Suicide car bomb in Baghdad kills 17

(AP)
Updated: 2007-01-18 09:07

Hussein Mohammed, a lecturer in the university's French language department, said classes were canceled for two days while workers cleared the debris. "We are trying to heal our wounds and start again," he said.

The Iraqi parliament stood for a moment of silence and lawmakers and students demanded stepped-up security for schools and universities.

Al-Maliki announced the new security drive Jan. 6, four days before President Bush detailed his version of the plan with an announcement that he was sending 21,500 more US troops to Iraq.

There have been concerns that insurgents would just slip out of the capital to wait out the offensive. Some appear to have left, given the spike in violence in northern Iraq, where Sunni militants have retreated in the past.

On Wednesday, a suicide car bombing at a police checkpoint in oil-rich Kirkuk, 180 miles north of Baghdad, killed 10 people and wounded dozens.

In all, police reported 70 people killed or found dead in Iraq on Wednesday. They included 31 bullet-riddled bodies that turned up in Baghdad showing signs of torture, victims of apparent death squads largely run by Shiite militias like the Mahdi Army, which has its stronghold in Sadr City.

The US military also said two more American soldiers died - one Wednesday after suffering wounds during an operation in the Sunni stronghold of Anbar province west of Baghdad and another who died there Monday.

Al-Maliki, meanwhile, met with the ambassadors of several countries, including the United States, to shore up support for his planned security operation. He pledged to act equally against all gunmen, regardless of sect, his spokesman said. The Shiite prime minister is under heavy criticism over his interference in US attempts to confront Shiite militias during two failed attempts to bring calm to Baghdad.

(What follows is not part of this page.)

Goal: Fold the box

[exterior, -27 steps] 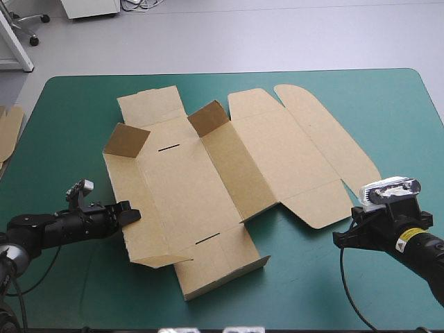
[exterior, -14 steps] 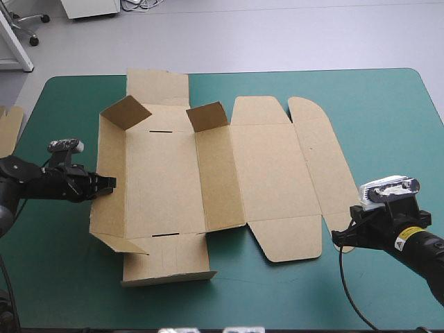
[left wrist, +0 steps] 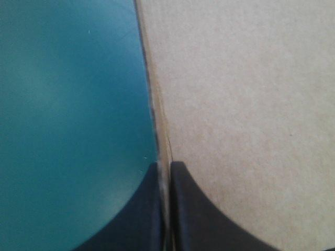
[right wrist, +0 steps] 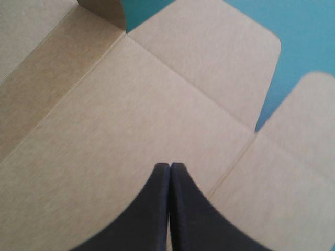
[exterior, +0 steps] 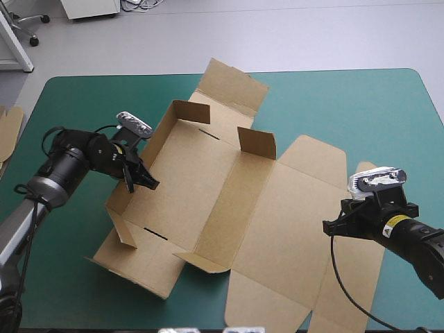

"We want the international community to understand that the Baghdad security plan is targeting all the outlaws, it does not target a specific group or specific area, rather it targets all Baghdad," said Ali al-Dabbagh, the spokesman.

Throughout the Middle East, Arab leaders were deeply skeptical of the US plan for Iraq, a day after Secretary of State Condoleezza Rice tried to sell it to them. Kuwait's emir told Rice that America should work with Iran and Syria, officials said - a move Bush has rejected.

The National Democratic Institute, the group whose convoy was attacked Wednesday, supports democratic processes and institutions worldwide. Its staffers in Baghdad run training programs in democracy and political participation, as well as women's rights. The group has had staffers in Iraq since June 2003, though Campbell would not specify how many, for security reasons.

Kenneth Wollack, president of the organization, said in his Washington office that "this is a tragedy that has hit individuals that have been dedicated to the democratic future of Iraq."

The American woman was the first full-time worker for the group to be killed in Iraq. A security contractor for the organization was killed in March 2004.